What needs to be done
Without the pictures, write the listing below out again, line for line.

Data segment
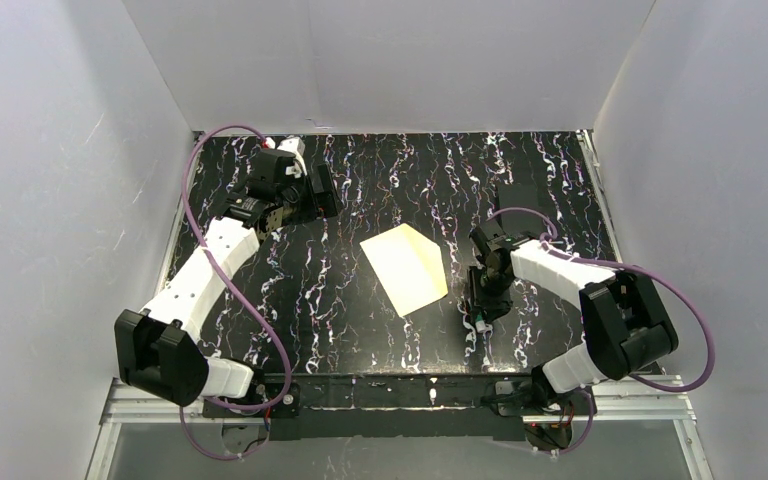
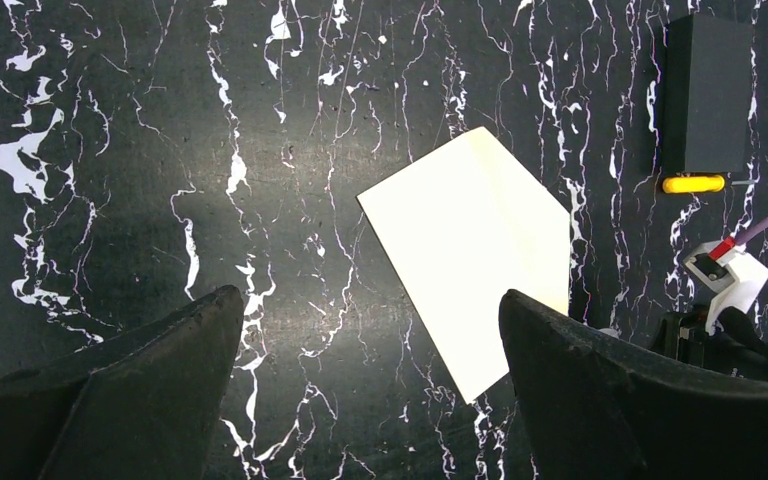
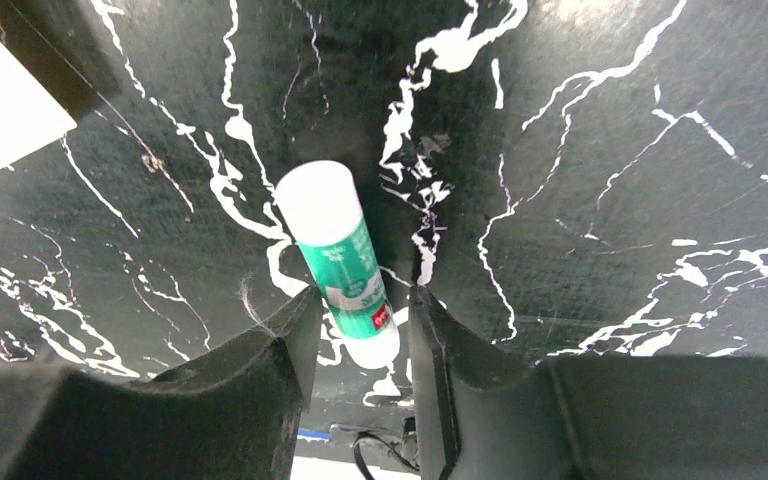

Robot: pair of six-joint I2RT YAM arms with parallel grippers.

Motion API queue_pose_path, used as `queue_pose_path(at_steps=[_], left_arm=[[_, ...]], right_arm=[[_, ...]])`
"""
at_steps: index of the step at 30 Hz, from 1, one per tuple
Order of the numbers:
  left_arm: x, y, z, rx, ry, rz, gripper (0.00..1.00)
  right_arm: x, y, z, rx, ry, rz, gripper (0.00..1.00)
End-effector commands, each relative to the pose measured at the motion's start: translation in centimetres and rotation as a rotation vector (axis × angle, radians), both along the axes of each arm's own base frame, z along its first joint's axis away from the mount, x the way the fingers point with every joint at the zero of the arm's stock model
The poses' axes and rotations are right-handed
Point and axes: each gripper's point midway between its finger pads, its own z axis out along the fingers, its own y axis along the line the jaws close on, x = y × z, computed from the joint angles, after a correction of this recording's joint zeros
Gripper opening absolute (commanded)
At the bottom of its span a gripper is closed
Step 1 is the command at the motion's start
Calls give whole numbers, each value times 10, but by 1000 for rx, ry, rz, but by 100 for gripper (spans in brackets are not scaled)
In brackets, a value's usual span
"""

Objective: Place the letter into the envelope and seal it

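Observation:
The cream envelope (image 1: 407, 268) lies flat mid-table, its flap side toward the right; it also shows in the left wrist view (image 2: 470, 250). The letter is hidden; no separate sheet shows. A green-and-white glue stick (image 3: 340, 255) lies on the table just right of the envelope, a small white shape in the top view (image 1: 480, 324). My right gripper (image 3: 365, 315) is down over it, one finger on each side of its lower end, a narrow gap still on the right. My left gripper (image 2: 370, 300) hovers wide open and empty, at the far left in the top view (image 1: 305, 195).
A black box (image 2: 705, 95) with a yellow tab (image 2: 693, 183) sits at the back right, also seen from above (image 1: 520, 195). White walls close in the black marbled table (image 1: 360, 330) on three sides. The right arm's wrist (image 2: 730, 275) shows beside the envelope.

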Motion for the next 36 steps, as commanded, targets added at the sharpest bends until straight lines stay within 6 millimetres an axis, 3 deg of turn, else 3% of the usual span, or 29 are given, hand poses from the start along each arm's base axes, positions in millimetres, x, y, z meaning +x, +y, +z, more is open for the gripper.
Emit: queue_pose_path(at_steps=[1, 6, 9, 12, 15, 17, 22, 25, 28, 31, 36], left_arm=[[0, 6, 10, 8, -30, 16, 98], [2, 9, 16, 11, -49, 24, 98], [2, 9, 18, 6, -51, 22, 98], [2, 6, 21, -15, -51, 16, 98], [-1, -6, 27, -66, -44, -33, 98], [-6, -25, 37, -143, -42, -124, 98], [-29, -79, 71, -403, -5, -388, 98], [-46, -101, 90, -529, 33, -511, 98], [-58, -111, 98, -565, 60, -571, 98], [-66, -111, 94, -566, 82, -578, 97], [-72, -109, 84, -566, 126, -561, 89]], right_arm=[[6, -2, -3, -19, -34, 0, 44], [2, -2, -12, -25, -22, 12, 40], [4, 0, -10, -19, -35, 19, 30], [19, 3, 2, -8, -107, 32, 17], [38, 23, 27, 97, -203, 80, 12], [51, 45, 52, 219, -284, 138, 11], [71, 119, 140, 595, -551, 371, 9], [76, 151, 179, 702, -649, 464, 8], [76, 179, 202, 746, -697, 563, 8], [78, 200, 214, 750, -741, 639, 8], [84, 218, 226, 752, -772, 694, 8]])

Your solution
Robot: pair of six-joint I2RT YAM arms with parallel grippers.

Motion API queue_pose_path, used as `queue_pose_path(at_steps=[_], left_arm=[[_, ...]], right_arm=[[_, ...]])`
"""
at_steps: index of the step at 30 Hz, from 1, one per tuple
Order of the numbers:
  left_arm: x, y, z, rx, ry, rz, gripper (0.00..1.00)
  right_arm: x, y, z, rx, ry, rz, gripper (0.00..1.00)
End-effector commands, each relative to the pose measured at the motion's start: translation in centimetres and rotation as a rotation vector (axis × angle, radians), both along the axes of each arm's own base frame, z along its first joint's axis away from the mount, x the way the fingers point with every joint at the zero of the arm's stock model
The poses' axes and rotations are right-handed
Point and axes: each gripper's point midway between its finger pads, its own z axis out along the fingers, its own y axis along the line the jaws close on, x = y × z, computed from the joint angles, after a correction of this recording's joint zeros
Gripper opening absolute (commanded)
At the bottom of its span a gripper is closed
Step 1 is the command at the motion's start
Calls give whole numbers, each value times 10, but by 1000 for rx, ry, rz, but by 100 for gripper (spans in brackets are not scaled)
In brackets, a value's usual span
"""

Objective: Place the letter into the envelope and seal it

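Observation:
The cream envelope (image 1: 407, 268) lies flat mid-table, its flap side toward the right; it also shows in the left wrist view (image 2: 470, 250). The letter is hidden; no separate sheet shows. A green-and-white glue stick (image 3: 340, 255) lies on the table just right of the envelope, a small white shape in the top view (image 1: 480, 324). My right gripper (image 3: 365, 315) is down over it, one finger on each side of its lower end, a narrow gap still on the right. My left gripper (image 2: 370, 300) hovers wide open and empty, at the far left in the top view (image 1: 305, 195).
A black box (image 2: 705, 95) with a yellow tab (image 2: 693, 183) sits at the back right, also seen from above (image 1: 520, 195). White walls close in the black marbled table (image 1: 360, 330) on three sides. The right arm's wrist (image 2: 730, 275) shows beside the envelope.
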
Motion for the next 36 steps, as commanded, targets added at the sharpest bends until straight lines stay within 6 millimetres an axis, 3 deg of turn, else 3% of the usual span, or 29 are given, hand poses from the start along each arm's base axes, positions in millimetres, x, y, z meaning +x, +y, +z, more is open for the gripper.
Emit: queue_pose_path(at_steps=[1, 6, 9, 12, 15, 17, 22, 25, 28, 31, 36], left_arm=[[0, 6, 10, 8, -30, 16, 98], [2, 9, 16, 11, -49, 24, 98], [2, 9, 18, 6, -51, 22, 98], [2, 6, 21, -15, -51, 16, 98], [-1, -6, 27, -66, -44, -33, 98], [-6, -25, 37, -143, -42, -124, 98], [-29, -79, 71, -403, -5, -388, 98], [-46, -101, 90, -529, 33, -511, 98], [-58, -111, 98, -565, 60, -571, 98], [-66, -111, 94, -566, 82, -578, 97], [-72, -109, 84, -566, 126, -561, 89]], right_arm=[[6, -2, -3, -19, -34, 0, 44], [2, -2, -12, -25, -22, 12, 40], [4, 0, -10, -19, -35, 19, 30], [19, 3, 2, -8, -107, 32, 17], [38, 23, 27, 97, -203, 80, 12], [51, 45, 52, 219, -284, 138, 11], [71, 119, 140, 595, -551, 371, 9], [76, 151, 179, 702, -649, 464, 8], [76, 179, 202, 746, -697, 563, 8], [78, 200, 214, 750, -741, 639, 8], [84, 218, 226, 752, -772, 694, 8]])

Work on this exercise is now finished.